● **WHAT YOU HAVE TO DO**: Images should not appear in the copy, yet every line of the listing below must be printed exactly.

####################

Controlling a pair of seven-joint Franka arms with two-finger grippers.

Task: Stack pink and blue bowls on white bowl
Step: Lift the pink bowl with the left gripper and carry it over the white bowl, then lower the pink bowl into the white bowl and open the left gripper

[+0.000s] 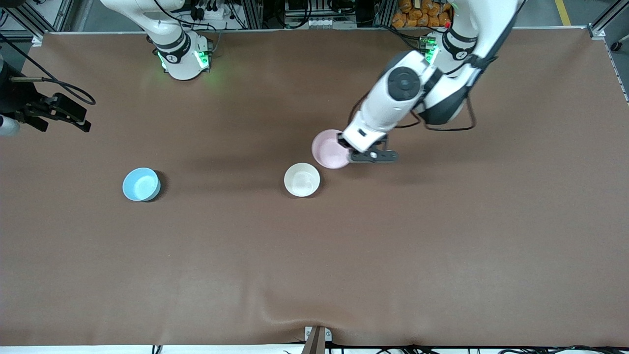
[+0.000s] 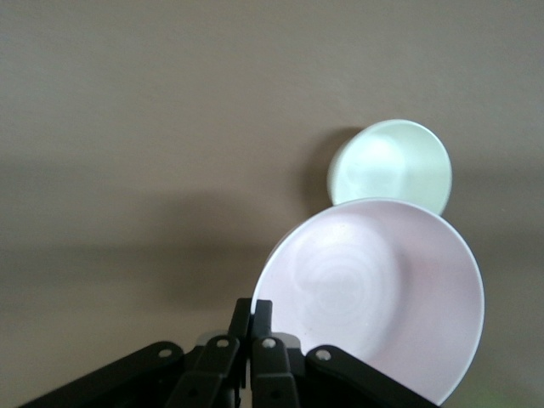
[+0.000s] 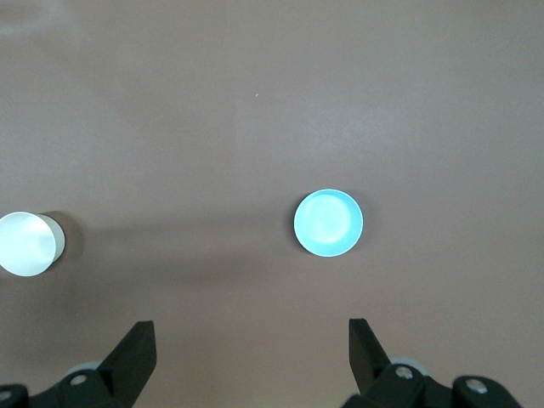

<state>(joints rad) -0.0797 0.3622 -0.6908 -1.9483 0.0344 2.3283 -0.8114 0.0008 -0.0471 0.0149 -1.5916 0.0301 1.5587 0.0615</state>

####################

● **EXERCISE SOLUTION**:
Controlling a pair of seven-joint Franka arms with two-finger grippers.

Task: Stack pink and blue bowls on white bowl
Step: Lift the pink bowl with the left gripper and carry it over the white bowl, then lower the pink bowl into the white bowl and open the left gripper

[+0.000s] 
[+0.000s] 
[+0.000s] 

<state>(joints rad) -0.0797 0.3622 -0.6908 -1.9483 0.0344 2.3283 -0.8114 0.0008 -0.0471 0.0149 -1.5916 0.0301 1.5587 0.0615</state>

Nothing more is required for this answer.